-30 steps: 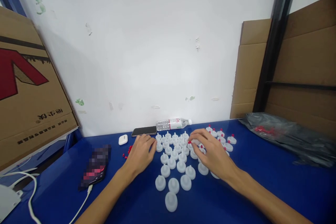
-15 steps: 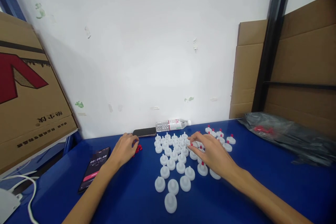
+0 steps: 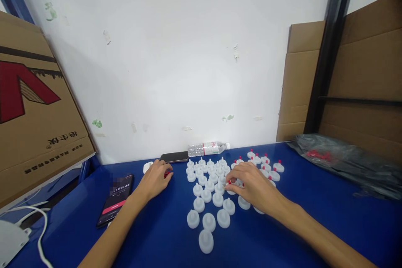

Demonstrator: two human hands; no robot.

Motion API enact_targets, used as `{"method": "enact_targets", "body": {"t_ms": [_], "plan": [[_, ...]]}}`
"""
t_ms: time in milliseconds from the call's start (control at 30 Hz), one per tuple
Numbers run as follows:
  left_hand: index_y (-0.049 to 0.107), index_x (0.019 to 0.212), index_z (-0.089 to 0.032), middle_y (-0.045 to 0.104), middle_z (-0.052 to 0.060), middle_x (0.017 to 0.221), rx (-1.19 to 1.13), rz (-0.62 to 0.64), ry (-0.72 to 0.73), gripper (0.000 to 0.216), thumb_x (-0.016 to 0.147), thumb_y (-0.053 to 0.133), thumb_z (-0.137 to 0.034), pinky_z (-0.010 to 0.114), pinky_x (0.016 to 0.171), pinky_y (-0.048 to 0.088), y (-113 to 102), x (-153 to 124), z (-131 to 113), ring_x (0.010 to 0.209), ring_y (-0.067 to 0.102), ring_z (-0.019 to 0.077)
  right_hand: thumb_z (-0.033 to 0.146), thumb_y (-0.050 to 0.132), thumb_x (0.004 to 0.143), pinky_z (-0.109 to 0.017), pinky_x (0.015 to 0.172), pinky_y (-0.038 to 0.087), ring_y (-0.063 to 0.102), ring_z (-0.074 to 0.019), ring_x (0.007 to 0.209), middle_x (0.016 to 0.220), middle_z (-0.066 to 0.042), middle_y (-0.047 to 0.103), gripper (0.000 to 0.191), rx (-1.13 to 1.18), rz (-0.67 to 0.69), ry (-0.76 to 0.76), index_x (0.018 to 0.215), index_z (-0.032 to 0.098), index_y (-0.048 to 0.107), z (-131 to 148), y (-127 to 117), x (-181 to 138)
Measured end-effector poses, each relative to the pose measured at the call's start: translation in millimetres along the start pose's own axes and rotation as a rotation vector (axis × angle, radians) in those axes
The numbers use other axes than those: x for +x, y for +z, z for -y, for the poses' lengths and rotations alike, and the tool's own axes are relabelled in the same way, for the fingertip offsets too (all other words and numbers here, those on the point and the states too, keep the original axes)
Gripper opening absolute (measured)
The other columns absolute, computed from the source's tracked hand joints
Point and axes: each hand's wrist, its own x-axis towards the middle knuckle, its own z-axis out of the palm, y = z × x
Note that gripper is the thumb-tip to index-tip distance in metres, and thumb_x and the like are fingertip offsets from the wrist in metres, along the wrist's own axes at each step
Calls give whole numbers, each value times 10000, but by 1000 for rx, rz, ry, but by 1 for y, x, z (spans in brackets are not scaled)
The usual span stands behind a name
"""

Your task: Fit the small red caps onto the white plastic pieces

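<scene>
Many round white plastic nozzle lids [image 3: 206, 240] stand on the blue table, their spouts pointing up. At the right of the group, several lids [image 3: 278, 166] carry small red caps on their spouts. My right hand [image 3: 253, 182] bends over these, thumb and forefinger closed about the red cap [image 3: 229, 182] of one lid. My left hand [image 3: 155, 179] rests left of the lids, fingers curled down over small red caps [image 3: 168, 173]. Red shows between its thumb and fingertips; how many caps it touches is hidden.
Behind the lids lie a clear water bottle [image 3: 209, 148] and a dark phone [image 3: 174, 157]. A second phone [image 3: 116, 201] with a running timer lies left of my left forearm. Grey plastic bag [image 3: 345, 165] at right, cardboard box [image 3: 40, 113] and white cable [image 3: 40, 234] at left.
My left hand has moved right, over the red caps, uncovering a white object behind it. My right hand has shifted slightly down, nearer one lid. The whole view has tilted slightly.
</scene>
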Motion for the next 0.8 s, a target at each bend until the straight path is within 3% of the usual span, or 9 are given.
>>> {"method": "enact_targets", "body": {"t_ms": [267, 433, 600, 800], "plan": [[659, 837, -216, 656, 65, 903, -48, 30, 72, 185, 917, 494, -196, 335, 765, 444, -7, -3, 0, 926, 572, 242, 361, 748, 869, -366, 840, 395, 595, -192, 782, 749, 8, 667, 133, -29, 79, 9, 849, 232, 724, 1, -1, -2], [686, 987, -228, 672, 74, 986, -27, 60, 118, 198, 909, 512, -174, 343, 796, 454, -10, -4, -1, 985, 574, 254, 350, 758, 860, -374, 859, 396, 604, -197, 774, 745, 6, 676, 126, -51, 121, 15, 865, 226, 735, 5, -3, -2], [694, 971, -228, 678, 75, 996, -9, 85, 127, 177, 905, 539, -174, 335, 803, 459, -10, -4, -2, 989, 585, 248, 368, 706, 900, -368, 851, 404, 612, -203, 792, 767, -9, 677, 154, -38, 110, 12, 859, 222, 733, 7, -5, -2], [702, 898, -220, 675, 68, 939, 12, 133, 127, 170, 900, 545, -154, 317, 784, 461, -7, -2, 1, 969, 593, 238, 396, 505, 1002, -294, 661, 398, 579, -155, 658, 689, -4, 628, 332, 61, 62, 94, 817, 212, 710, 10, -12, -2]]}}
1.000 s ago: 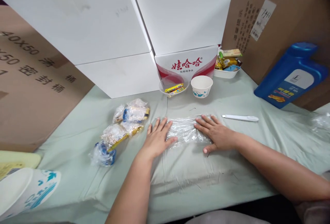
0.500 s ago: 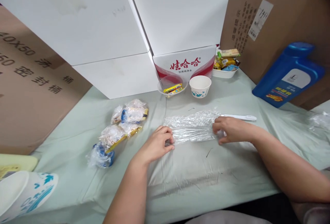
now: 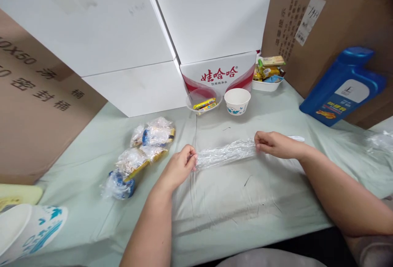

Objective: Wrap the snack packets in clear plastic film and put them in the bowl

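Observation:
A strip of clear plastic wrap is stretched between my two hands over the pale green cloth. My left hand pinches its left end, thumb against the fingers. At the other end my right hand is closed on the wrap, back of the hand upward. Partly hidden behind my right hand lies a white plastic utensil, only its handle end showing. To the left of my left hand sit several wrapped snack packs, bundled in clear plastic with blue and yellow parts visible.
Behind the wrap stand a paper bowl and a clear dish with yellow packets. A white tray of snacks is further back. A blue bottle leans at right. A large paper cup lies front left. Boxes wall the back.
Both hands have closed on the ends of the plastic wrap and moved slightly upward. The wrap is now narrower and pulled into a band. My right hand now covers more of the utensil.

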`<state>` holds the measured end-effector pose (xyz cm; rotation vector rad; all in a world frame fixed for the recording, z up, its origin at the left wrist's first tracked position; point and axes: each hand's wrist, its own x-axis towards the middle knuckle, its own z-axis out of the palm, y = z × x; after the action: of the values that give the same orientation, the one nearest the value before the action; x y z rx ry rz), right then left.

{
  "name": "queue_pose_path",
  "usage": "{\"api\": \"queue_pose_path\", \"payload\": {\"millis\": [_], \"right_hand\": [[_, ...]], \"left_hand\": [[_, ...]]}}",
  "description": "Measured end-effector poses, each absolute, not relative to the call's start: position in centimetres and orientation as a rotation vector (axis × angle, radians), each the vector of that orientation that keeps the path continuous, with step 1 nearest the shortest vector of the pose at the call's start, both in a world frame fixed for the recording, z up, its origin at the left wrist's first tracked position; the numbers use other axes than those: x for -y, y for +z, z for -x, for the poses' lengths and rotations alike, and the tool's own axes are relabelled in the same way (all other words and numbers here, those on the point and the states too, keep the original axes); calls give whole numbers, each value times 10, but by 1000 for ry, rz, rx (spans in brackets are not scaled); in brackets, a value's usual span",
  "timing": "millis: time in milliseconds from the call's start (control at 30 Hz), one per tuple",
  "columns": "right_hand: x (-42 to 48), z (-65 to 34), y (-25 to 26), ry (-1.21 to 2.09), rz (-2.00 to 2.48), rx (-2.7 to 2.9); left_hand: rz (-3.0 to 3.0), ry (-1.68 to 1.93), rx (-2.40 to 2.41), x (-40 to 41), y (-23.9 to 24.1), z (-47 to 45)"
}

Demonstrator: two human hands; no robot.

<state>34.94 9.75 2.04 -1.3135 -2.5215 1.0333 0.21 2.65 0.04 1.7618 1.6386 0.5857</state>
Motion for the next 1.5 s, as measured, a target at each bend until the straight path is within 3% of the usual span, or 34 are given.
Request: {"api": "queue_pose_path", "payload": {"millis": [267, 400, 600, 700, 833, 933, 1067, 1200, 1333, 1400, 1500], "right_hand": [[-98, -326, -1, 445, 1732, 2467], [-98, -323, -3, 339, 1861, 2515], [-101, -331, -4, 304, 1719, 2437], [-104, -334, -6, 335, 1659, 2477], [-105, -335, -3, 420, 1601, 2587], [-99, -336, 6, 603, 1496, 2534], [-80, -337, 25, 1138, 1260, 2284], [-57, -335, 45, 1482, 732, 2376], [-47, -334, 53, 2030, 293, 2306], [-48, -331, 49, 2244, 218, 2089], [-56, -321, 34, 2276, 366, 1708]], "left_hand": [[-1953, 239, -2100, -35, -5, -22], [-1950, 135, -2205, -35, -6, -23], [-2112, 463, -2429, -28, -3, -21], [-2352, 689, -2194, -23, -4, -25], [-2450, 438, -1802, -22, -12, -29], [-2466, 301, -1922, -23, -16, -29], [-2539, 384, -1916, -17, -11, -39], [-2548, 355, -1525, -2, -4, -63], [-2529, 200, -1090, 8, -5, -79], [-2528, 167, -925, 10, -7, -82], [-2528, 168, -840, 10, -8, -84]]}}
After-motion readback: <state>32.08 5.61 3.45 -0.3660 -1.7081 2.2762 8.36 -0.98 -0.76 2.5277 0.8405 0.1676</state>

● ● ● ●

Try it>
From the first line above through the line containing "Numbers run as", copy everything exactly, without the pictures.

Solved exercise>
-30 steps: 
-15 steps: 
+0 steps: 

Demonstrator: two human hands; no robot.

Motion API enact_targets, used as `{"method": "enact_targets", "body": {"t_ms": [_], "plan": [[_, ...]]}}`
"""
t_ms: time in milliseconds from the call's start (control at 30 Hz), one per tuple
Numbers run as follows:

This output is finished.